TASK BRIEF - In the answer, give the entries below exactly, from the first line through the line with "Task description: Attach", with every picture omitted.

Records contained in a dataset
Content starts

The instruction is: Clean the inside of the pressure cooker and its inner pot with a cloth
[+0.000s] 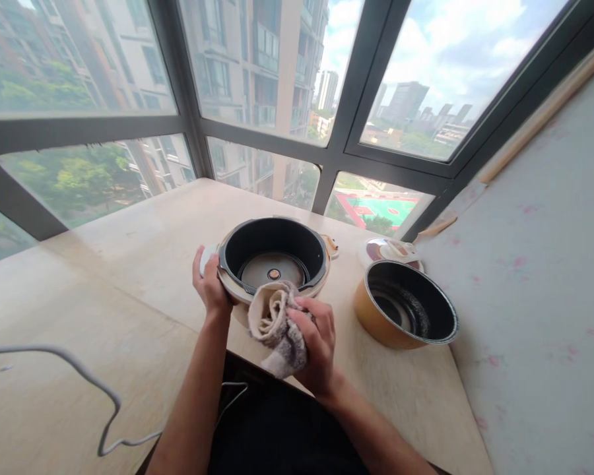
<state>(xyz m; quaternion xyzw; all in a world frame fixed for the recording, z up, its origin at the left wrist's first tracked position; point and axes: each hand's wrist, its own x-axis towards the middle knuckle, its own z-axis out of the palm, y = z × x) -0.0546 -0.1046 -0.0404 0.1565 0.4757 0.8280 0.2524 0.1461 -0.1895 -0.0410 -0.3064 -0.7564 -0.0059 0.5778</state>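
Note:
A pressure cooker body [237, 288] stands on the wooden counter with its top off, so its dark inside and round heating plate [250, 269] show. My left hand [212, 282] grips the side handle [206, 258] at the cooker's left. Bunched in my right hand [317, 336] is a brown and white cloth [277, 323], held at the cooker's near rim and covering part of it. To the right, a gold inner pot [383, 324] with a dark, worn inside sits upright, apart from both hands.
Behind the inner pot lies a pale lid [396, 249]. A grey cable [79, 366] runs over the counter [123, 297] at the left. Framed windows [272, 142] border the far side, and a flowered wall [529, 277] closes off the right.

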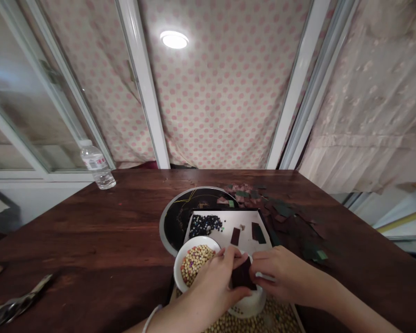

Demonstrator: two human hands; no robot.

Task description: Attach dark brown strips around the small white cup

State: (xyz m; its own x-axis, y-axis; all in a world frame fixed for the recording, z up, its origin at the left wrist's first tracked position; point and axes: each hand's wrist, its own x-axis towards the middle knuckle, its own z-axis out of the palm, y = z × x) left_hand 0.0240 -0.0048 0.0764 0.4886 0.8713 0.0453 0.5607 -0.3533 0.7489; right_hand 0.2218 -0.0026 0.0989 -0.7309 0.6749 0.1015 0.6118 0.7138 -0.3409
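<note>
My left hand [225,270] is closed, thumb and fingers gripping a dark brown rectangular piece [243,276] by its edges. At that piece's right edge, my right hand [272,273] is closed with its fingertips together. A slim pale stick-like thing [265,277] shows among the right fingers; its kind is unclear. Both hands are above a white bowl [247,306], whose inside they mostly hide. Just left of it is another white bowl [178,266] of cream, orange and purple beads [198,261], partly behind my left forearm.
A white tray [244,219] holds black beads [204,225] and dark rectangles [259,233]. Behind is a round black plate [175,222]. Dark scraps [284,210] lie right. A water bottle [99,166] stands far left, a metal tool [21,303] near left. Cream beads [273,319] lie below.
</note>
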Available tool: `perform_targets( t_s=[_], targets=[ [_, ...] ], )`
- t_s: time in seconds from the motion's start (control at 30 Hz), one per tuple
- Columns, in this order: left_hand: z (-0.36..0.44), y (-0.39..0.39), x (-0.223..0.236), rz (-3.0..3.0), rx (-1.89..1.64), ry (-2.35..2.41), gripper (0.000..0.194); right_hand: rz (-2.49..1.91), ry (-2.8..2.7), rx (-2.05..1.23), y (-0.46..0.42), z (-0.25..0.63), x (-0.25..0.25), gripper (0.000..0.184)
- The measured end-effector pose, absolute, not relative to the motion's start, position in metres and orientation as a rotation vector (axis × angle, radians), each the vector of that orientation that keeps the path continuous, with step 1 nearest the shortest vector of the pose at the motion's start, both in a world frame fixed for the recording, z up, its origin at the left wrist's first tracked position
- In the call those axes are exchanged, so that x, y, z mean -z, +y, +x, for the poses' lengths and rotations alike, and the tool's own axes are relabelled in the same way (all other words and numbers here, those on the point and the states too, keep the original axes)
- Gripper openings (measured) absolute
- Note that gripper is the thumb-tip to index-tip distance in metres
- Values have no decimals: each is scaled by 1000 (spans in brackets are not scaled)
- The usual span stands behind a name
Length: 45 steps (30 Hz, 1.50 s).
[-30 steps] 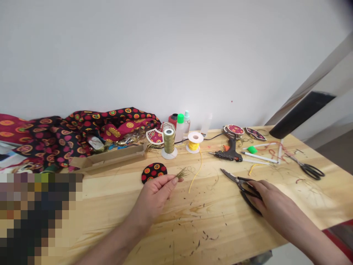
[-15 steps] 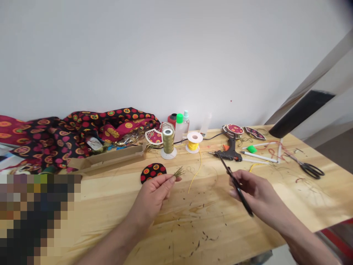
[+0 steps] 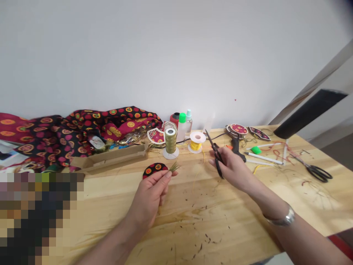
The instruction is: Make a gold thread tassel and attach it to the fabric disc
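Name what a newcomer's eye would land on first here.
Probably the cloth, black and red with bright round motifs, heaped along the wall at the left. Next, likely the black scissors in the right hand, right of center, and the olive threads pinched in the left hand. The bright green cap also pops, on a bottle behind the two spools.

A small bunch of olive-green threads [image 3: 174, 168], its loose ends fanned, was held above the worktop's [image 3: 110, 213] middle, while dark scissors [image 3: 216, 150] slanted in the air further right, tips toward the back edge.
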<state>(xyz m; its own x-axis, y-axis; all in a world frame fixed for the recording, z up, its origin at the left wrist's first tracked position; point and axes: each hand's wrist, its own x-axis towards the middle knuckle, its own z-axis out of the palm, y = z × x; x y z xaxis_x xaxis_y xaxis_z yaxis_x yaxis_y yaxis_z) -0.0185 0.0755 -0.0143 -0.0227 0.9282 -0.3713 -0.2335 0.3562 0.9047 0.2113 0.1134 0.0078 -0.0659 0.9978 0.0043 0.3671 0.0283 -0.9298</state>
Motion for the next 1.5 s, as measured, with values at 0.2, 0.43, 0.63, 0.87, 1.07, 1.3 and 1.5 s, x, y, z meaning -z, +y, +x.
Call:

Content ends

WRITTEN ANSWER -
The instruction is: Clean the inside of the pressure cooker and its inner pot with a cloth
[+0.000s] 
<state>(xyz m; quaternion xyzw; all in a world frame fixed for the recording, z up, its origin at the left wrist's first tracked position; point and axes: each hand's wrist, its own x-axis towards the middle knuckle, its own z-axis out of the palm, y = z × x) -0.0546 -0.1046 -0.0404 0.1565 0.4757 0.8280 0.2524 0.1461 -0.1895 -0.0410 -0.3064 -0.7564 -0.0059 0.5778</state>
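Note:
A pressure cooker body [237, 288] stands on the wooden counter with its top off, so its dark inside and round heating plate [250, 269] show. My left hand [212, 282] grips the side handle [206, 258] at the cooker's left. Bunched in my right hand [317, 336] is a brown and white cloth [277, 323], held at the cooker's near rim and covering part of it. To the right, a gold inner pot [383, 324] with a dark, worn inside sits upright, apart from both hands.
Behind the inner pot lies a pale lid [396, 249]. A grey cable [79, 366] runs over the counter [123, 297] at the left. Framed windows [272, 142] border the far side, and a flowered wall [529, 277] closes off the right.
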

Demonstrator: two human hands; no robot.

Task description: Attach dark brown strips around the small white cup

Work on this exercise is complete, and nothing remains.